▶ **Description of the task**
Look for the line with "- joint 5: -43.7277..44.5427"; please transcribe it and every later line in the entries exactly, up to the end, leaving pictures out.

▶ **Source material**
--- START ---

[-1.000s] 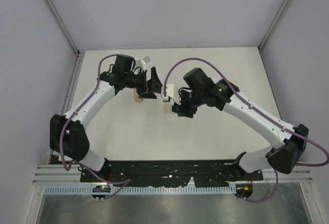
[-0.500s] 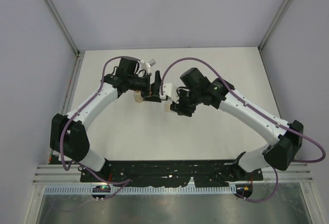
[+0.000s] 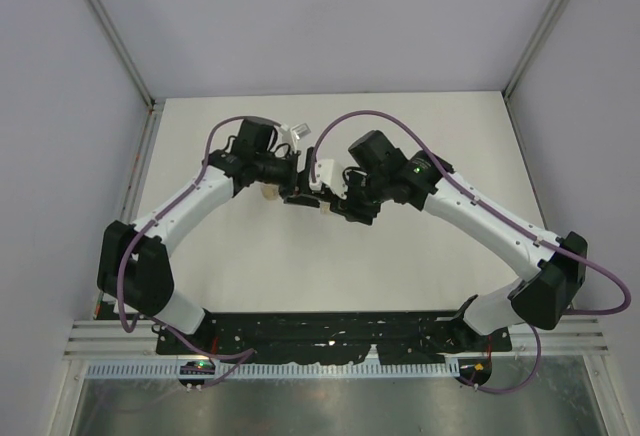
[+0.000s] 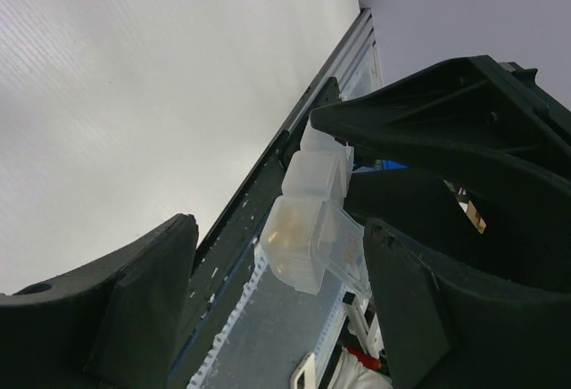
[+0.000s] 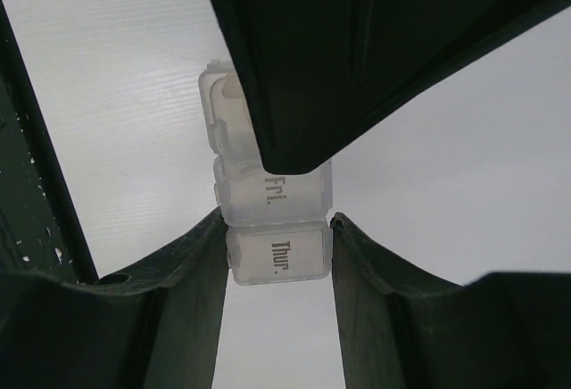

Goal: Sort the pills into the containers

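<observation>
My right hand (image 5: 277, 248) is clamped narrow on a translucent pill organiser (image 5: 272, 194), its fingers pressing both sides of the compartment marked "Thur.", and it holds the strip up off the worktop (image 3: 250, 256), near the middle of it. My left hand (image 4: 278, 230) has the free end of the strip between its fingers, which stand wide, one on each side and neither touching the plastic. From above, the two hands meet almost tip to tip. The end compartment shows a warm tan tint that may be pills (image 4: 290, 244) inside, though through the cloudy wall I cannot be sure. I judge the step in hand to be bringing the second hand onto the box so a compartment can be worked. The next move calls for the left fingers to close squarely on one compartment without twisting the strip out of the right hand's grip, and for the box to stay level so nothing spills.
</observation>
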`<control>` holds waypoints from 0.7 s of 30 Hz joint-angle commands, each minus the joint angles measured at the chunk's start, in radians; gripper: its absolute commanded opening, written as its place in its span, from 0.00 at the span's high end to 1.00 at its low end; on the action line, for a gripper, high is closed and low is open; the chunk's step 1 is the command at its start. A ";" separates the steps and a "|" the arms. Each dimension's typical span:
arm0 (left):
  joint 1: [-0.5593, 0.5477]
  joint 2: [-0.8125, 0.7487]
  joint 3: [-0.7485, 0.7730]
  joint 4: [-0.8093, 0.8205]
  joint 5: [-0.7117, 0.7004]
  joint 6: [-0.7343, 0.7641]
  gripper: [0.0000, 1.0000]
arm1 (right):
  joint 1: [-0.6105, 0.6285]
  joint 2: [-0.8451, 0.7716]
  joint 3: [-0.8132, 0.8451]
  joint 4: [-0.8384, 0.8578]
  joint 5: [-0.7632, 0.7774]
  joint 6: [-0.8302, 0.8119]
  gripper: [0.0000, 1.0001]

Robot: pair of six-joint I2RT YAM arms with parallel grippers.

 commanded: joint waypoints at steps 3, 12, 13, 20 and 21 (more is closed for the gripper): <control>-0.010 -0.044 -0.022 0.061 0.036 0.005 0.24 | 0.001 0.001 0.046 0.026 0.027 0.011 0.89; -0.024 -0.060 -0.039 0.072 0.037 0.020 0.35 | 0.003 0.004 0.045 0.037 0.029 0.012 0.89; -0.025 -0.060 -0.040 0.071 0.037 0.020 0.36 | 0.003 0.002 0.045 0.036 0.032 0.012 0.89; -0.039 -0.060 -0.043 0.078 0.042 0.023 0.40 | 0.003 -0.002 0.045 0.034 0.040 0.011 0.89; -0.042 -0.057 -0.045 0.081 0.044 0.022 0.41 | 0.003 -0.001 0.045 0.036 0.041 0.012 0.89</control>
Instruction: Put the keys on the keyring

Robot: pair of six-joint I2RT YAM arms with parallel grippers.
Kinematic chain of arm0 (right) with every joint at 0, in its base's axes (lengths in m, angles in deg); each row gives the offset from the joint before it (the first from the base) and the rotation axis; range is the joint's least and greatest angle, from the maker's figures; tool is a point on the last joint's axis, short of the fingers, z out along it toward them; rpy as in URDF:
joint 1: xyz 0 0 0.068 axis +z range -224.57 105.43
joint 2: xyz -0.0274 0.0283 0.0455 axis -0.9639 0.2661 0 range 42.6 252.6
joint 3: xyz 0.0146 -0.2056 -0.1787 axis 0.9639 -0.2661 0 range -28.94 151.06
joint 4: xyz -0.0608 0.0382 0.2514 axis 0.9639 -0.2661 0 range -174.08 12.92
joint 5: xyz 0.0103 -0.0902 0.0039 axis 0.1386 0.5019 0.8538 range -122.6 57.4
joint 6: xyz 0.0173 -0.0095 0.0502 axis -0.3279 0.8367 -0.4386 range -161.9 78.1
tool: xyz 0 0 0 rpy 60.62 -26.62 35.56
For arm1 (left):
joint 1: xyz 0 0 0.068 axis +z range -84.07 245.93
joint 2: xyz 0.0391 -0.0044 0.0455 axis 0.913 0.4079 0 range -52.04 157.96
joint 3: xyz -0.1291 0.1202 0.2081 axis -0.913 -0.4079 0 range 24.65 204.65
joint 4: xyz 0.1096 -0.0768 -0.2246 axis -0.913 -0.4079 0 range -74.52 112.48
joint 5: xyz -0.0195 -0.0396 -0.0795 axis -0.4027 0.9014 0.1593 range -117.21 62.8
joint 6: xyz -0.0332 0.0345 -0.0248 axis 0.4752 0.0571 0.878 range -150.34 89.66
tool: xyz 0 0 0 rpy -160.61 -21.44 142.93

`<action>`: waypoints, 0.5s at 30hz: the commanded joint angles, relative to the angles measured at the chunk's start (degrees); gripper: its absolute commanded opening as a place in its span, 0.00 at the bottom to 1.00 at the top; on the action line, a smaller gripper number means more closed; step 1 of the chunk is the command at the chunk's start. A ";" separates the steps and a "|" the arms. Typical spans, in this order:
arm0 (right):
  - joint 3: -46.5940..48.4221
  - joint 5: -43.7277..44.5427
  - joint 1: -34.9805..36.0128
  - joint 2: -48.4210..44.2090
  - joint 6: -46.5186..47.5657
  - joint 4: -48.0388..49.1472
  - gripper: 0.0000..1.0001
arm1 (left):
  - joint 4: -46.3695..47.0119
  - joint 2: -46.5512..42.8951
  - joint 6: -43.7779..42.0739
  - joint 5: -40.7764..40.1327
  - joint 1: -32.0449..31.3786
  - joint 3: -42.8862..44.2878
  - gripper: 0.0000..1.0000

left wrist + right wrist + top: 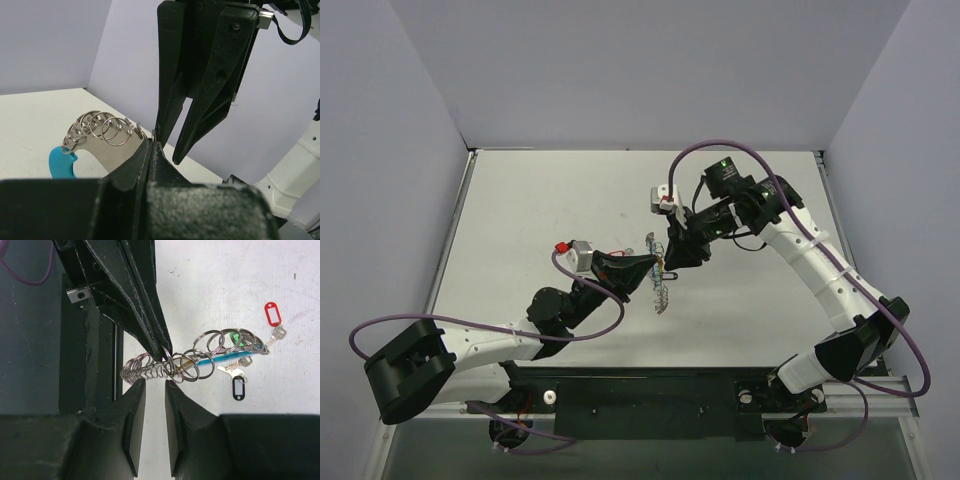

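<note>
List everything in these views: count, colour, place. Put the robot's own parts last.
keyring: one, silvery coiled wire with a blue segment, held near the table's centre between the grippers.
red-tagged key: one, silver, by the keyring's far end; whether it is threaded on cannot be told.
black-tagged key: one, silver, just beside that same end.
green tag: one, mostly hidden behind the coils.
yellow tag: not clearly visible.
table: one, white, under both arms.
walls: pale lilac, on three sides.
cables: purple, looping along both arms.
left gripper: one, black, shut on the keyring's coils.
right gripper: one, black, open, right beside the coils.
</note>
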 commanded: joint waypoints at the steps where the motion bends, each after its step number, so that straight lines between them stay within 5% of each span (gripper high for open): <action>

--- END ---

▶ **Problem solution**
  - joint 5: -43.7277..44.5427
  - joint 1: -34.9805..36.0128
  - joint 2: -48.4210..44.2090
  - joint 6: -46.5186..47.5657
  - joint 4: -48.0388..49.1472
  - gripper: 0.0000..1.0001
arm1 (left):
  - joint 4: -46.3695..47.0119
  - joint 2: -46.5512..42.8951
  - joint 6: -43.7779..42.0739
  - joint 5: -40.7764..40.1327
  - joint 1: -32.0449..31.3786
  - joint 3: -42.8862..44.2878
  - gripper: 0.0000..1.0000

left wrist + right wrist + top: 

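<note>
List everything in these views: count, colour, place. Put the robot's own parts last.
keyring: one, silvery coiled wire with a blue segment, held near the table's centre between the grippers.
red-tagged key: one, silver, by the keyring's far end; whether it is threaded on cannot be told.
black-tagged key: one, silver, just beside that same end.
green tag: one, mostly hidden behind the coils.
yellow tag: not clearly visible.
table: one, white, under both arms.
walls: pale lilac, on three sides.
cables: purple, looping along both arms.
left gripper: one, black, shut on the keyring's coils.
right gripper: one, black, open, right beside the coils.
</note>
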 commanded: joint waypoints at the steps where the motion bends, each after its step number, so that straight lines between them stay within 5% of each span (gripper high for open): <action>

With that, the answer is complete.